ベンチ入り投手は右投手が多く、誰か1人左がいないかなと思っていたら1年生の平山が出てきました。投げてみろって言ったら、県大会や九州大会で活躍して、そういう意味では、宮城 大弥の一年の頃と似ているところがあるので、試しですよね」
その平山は九州大会の日章学園戦で完封勝利を挙げた。一定の成果を挙げたとはいえ、現役時代、興南のエースとして春夏連覇に大きく貢献。コーチとして指導する島袋 洋奨氏は、現在の投手の総括についてこう語る。
「まず主に投げられた平山についてはたくさん課題を見つけられた大会でもありました。ただ、投手陣については、もっともっと二年生がチームを引っ張っていかないと思うので、そこはまだまだレベルアップしないといけないと思います」
島袋氏が語る投手陣の課題
禰覇 盛太郎(興南)
また島袋氏は精力的に投手へ指導していた。ブルペンでは投手の投球練習をじっくりと見つめ、適宜アドバイスを送ることもあれば、手本として投げ方のポイントとして投げることもある。島袋氏は指導のポイントを次のように語る。
「投げることに関して言えば、選手1人1人の体つきもそれぞれ違いますし、どういう動きをその人に教えたら、その投手に合うのかなと常に考えながら指導することを心がけています」
島袋氏に限らずだが、NPB、社会人などトップレベルでプレーしてきた指導者の技術的な踏み込みは凄まじいものがある。1つの動作でこんな狙い、こんな意味があるのかと…。島袋氏も取材日の練習でも噛み砕いて、投手に熱心に教えていた。
もちろんレベルアップには技術に加え、体力アップも必要だ。島袋氏もオフ期間が非常に大事だと語る。

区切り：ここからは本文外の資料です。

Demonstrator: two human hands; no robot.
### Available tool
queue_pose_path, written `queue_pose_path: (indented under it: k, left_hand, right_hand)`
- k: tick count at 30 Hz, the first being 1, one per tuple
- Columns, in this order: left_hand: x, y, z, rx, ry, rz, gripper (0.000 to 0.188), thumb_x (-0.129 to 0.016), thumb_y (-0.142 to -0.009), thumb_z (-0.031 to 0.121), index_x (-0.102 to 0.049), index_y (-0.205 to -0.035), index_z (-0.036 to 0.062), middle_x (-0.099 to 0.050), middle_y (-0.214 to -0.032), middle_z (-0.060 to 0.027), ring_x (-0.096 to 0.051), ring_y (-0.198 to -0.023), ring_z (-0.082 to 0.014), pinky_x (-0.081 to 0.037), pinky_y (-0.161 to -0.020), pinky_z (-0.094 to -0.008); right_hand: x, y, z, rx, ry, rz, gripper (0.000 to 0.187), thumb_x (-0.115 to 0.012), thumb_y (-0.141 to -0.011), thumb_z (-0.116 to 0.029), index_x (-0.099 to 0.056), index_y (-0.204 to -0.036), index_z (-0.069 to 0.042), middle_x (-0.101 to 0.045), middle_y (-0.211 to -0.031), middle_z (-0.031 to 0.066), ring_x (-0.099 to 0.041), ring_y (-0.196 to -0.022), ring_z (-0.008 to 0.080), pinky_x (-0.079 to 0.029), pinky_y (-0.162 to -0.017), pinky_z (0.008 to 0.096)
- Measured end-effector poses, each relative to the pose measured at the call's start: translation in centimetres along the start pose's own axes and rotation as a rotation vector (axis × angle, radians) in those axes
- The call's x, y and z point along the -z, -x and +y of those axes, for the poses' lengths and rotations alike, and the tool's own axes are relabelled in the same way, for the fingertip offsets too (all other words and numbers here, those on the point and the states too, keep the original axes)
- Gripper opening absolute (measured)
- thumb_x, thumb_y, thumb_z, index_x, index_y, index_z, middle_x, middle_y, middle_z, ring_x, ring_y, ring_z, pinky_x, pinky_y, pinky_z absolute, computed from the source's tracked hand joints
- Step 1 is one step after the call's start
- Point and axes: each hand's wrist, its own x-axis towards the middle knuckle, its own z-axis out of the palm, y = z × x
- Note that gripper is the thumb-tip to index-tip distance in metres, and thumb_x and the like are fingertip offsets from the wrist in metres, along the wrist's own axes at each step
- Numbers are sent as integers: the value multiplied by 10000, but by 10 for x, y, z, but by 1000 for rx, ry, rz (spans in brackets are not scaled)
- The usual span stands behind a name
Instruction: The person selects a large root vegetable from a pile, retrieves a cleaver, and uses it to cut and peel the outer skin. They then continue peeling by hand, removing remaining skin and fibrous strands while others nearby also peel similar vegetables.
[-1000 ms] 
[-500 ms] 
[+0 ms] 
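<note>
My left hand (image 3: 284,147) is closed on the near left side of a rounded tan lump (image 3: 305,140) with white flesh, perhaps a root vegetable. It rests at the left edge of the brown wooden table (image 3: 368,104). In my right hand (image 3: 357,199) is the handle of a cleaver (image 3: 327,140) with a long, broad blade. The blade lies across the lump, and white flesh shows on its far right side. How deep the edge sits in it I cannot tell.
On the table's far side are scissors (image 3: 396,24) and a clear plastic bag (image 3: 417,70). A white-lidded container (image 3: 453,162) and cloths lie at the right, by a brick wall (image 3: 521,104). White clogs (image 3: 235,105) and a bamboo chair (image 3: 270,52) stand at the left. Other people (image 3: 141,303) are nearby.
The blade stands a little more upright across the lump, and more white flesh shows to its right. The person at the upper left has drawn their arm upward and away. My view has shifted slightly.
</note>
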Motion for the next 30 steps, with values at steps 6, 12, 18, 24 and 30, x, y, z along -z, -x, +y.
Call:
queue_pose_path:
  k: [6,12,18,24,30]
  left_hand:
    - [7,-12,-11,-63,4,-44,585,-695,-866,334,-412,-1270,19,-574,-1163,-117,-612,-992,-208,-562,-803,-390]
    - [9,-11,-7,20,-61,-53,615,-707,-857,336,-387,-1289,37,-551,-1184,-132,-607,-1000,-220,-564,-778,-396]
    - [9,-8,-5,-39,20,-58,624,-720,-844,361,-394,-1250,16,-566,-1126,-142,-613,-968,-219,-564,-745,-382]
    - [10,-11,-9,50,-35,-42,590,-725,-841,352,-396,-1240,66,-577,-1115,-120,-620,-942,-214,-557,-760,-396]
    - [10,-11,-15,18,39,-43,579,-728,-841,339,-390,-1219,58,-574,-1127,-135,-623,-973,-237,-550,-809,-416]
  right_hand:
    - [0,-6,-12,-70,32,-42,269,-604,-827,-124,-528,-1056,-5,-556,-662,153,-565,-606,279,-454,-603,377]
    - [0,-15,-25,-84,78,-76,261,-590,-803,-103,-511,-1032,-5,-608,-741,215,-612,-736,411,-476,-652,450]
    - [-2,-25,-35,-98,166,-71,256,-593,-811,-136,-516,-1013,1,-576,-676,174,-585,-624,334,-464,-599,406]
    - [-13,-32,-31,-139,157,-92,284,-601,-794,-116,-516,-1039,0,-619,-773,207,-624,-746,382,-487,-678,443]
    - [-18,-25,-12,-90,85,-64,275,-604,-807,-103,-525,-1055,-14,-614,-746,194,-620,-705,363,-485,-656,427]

「ようやくこの時期にトレーニングを重視して取り組めていると思います。
どうしても大会が詰まっていた時期もありましたので来年に向けて、今はフィジカル的な部分を鍛える良い時間になっていると思います」
実戦に即した練習を行いながら体力強化するのが興南流
遠投の様子(興南)
我喜屋監督はオフ期間の目的について体力アップだと語る。
「沖縄は寒さはないし、年中野球ができるイメージですが、返ってそれが体力作りを疎かにすることが多かった。
春先はシーズンへの準備。シーズン終わったらシーズンの反省、冬は体力作りとメリハリを持たせれば、技術的なこともできるし体力作りもできるし、メニュー作ってやると上手くなっていきますよね。

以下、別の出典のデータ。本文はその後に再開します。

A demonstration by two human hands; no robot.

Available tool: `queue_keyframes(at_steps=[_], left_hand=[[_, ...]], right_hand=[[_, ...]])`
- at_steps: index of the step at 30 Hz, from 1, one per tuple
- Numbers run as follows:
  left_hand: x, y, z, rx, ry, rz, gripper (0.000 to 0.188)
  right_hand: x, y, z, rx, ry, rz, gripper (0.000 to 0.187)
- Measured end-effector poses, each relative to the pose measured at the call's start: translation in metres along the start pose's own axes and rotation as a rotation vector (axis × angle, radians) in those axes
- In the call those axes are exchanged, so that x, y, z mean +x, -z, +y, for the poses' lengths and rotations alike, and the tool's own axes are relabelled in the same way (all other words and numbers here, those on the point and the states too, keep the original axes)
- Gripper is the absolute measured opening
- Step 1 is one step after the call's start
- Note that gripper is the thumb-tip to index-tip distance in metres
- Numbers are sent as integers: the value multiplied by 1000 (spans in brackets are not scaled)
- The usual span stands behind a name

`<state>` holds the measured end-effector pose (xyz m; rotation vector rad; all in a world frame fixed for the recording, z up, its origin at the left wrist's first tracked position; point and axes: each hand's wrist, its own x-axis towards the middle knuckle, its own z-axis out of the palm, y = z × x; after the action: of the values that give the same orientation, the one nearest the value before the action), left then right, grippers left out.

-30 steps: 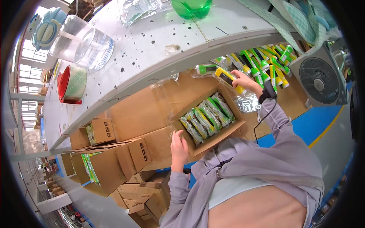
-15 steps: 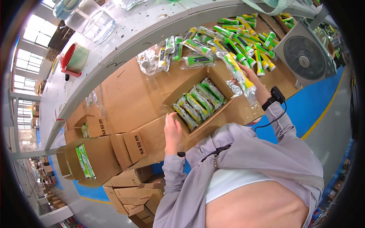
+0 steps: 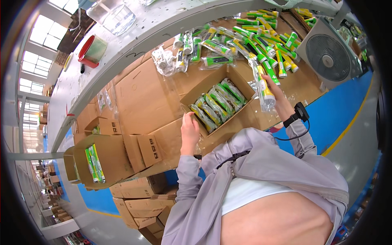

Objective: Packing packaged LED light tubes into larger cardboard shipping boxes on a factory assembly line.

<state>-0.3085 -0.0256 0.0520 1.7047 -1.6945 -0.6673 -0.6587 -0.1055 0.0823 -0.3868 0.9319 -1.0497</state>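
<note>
An open cardboard box (image 3: pixel 196 92) sits on the worktable, with a row of bagged green and yellow flashlights (image 3: pixel 218 102) packed inside. At its near left corner my left hand (image 3: pixel 190 130) grips the wall, thumb and fingers at the rim. Just right of the box, my right hand (image 3: pixel 277 90) is closed round a yellow and white flashlight in a clear plastic bag (image 3: pixel 265 92). That flashlight is held tilted, its wide white end toward me. Beyond it spreads a heap of loose green and yellow flashlights (image 3: pixel 265 45), some of them bagged.
A grey fan (image 3: pixel 326 57) stands at the right end of the table. On the left is another open carton (image 3: pixel 112 157) with bagged flashlights. A raised metal shelf (image 3: pixel 151 34) carries a red-rimmed cup (image 3: pixel 92 51) and a clear jug (image 3: pixel 112 18). Folded cartons (image 3: pixel 139 204) lie below.
My right hand has drawn the bagged flashlight slightly nearer and turned it more upright in view. My left hand stays at the box corner. The whole view has shifted a little.
</note>
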Motion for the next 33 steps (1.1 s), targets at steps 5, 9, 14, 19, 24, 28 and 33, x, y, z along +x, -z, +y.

北海道も天気が良かったら外でやると言っていたので、強くなってきました」
興南のトレーニングは「興南アップ」を代表的に走り系、体幹系のトレーニングが非常に多い。今年は筋力トレーニングの割合が増えてきたとはいえ、走ることを重要視している。
「興南アップという名前で全国に知れ渡っていますが、やっぱり走る動作、投げる動作、走塁に関する事、守備に関する事は同じ走りでも守備走塁に関する走り方は違いますし、それをアップに取り入れれば実戦にもつながってきますし、準備運動の時から盗塁だとか二塁打とかそういうのは全部取り入れてますから、アップ終わったら練習が終わってる感じですね。
同じ1時間でもゲームをやってるイメージでやるのと単に走ってるのとは違いますね。
止まることも飛び出すことも右に曲がることも左に曲がることもできます。
外野も背走して捕る練習とか、ダッシュして送球する動作とか、そういうことはゲームじゃなくてもできる。そういう工夫が大事だと思います」
取材日で印象的だったのが、アップが終わった後、普通のキャッチボールではなく、なげ手からボールをもらった選手がステップしながら、遠投を始めたのだ。これを何度も行っていく。またはボールを転がしてもらって拾った後、遠投。実戦に即した練習ができていた。我喜屋監督は「今の時代、打つだけで守れない選手は許されない」と語るように、野球の基礎を徹底的に叩き込む姿が見られた。